**AIM OF THE EXERCISE:** Return every line of the data below that includes the string "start".

---- DATASET EXTRACT

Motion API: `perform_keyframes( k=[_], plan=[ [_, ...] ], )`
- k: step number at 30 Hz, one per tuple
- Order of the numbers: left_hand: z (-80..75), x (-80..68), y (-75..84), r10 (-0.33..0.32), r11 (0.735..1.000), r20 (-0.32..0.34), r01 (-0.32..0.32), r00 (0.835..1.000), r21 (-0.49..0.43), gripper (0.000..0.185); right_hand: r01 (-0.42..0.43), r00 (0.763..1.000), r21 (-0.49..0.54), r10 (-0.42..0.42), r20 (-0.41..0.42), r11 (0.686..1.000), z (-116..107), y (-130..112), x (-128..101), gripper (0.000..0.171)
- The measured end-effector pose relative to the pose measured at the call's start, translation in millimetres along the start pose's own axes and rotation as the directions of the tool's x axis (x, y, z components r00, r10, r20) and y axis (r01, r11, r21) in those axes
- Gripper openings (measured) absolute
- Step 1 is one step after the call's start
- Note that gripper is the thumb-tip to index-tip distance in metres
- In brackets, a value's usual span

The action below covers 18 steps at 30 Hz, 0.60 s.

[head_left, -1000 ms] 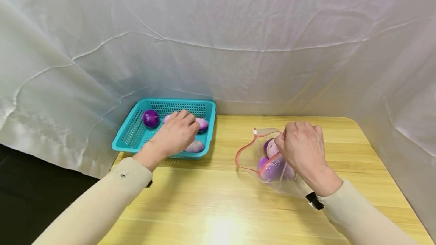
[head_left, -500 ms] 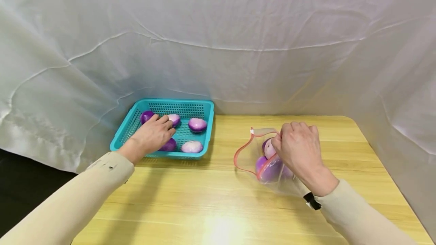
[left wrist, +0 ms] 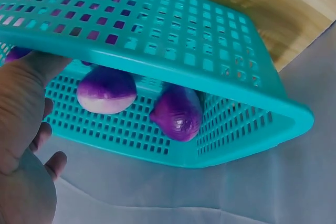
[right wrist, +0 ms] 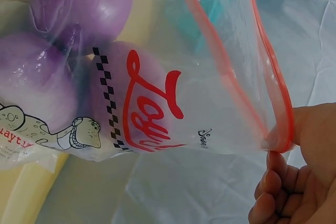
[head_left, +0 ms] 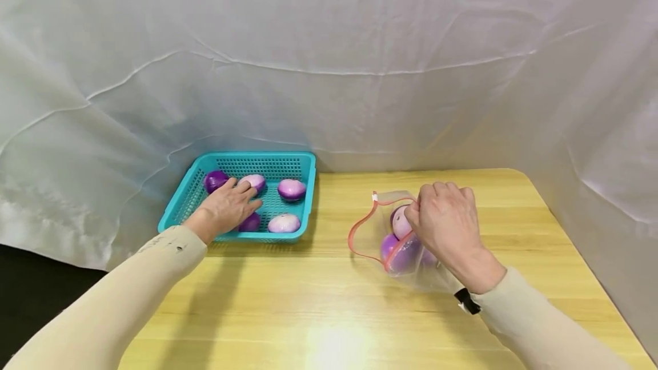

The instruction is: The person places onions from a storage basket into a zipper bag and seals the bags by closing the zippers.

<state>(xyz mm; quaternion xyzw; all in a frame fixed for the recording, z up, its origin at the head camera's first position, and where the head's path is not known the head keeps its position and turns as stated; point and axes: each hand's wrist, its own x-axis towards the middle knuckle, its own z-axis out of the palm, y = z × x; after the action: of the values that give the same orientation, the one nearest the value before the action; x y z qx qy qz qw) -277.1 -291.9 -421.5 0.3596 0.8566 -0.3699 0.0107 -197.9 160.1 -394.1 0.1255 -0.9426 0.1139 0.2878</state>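
My left hand [head_left: 223, 210] reaches over the teal basket [head_left: 308, 210], fingers apart and lowered among the onions. In the left wrist view the thumb lies at the rim and nothing shows in the fingers. A purple onion [head_left: 250, 222] lies just beside the hand, partly covered by it. A dark onion [head_left: 215, 181] and a pale-topped onion [head_left: 253, 183] lie beyond the fingertips. My right hand [head_left: 447, 227] pinches the red-edged mouth of a clear zip bag [right wrist: 210, 114] between thumb and forefinger. The bag's mouth gapes to the left, with several purple onions [right wrist: 100, 3] inside.
Two more onions sit in the basket's right half, one at the back [head_left: 291, 189] and one at the front [head_left: 284, 223]. The wooden table [head_left: 319, 290] runs between basket and bag. A grey-white curtain [head_left: 329, 96] hangs behind and at the sides.
My left hand has moved left from the basket's middle, uncovering the onions on the right, then settled near the front left onion. The right hand keeps its hold on the bag.
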Motion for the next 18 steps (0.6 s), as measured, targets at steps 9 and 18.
perform_keyframes(
  k=[9,18],
  plan=[
    [8.8,2.0,3.4,-0.014,1.0,0.057,0.013,0.998,0.025,0.07,-0.002,1.0,0.003,0.002,-0.002,1.0,1,-3,-2,0.021],
    [18.7,2.0,4.3,-0.025,1.0,0.081,0.025,0.996,0.004,0.056,-0.008,1.0,0.009,0.008,0.001,1.0,0,-7,-5,0.022]
  ],
)
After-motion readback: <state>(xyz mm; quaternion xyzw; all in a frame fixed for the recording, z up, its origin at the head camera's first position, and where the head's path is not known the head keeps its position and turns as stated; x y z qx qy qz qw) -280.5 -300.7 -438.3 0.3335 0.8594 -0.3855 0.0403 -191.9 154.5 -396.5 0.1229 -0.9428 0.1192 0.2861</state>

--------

**ANSWER:**
- The measured end-effector pose relative to the pose measured at the call's start, translation in millimetres along the start pose's own axes and rotation as the directions of the tool's x axis (x, y, z components r00, r10, r20) and y axis (r01, r11, r21) in those axes
- Step 1 is one step after the call's start

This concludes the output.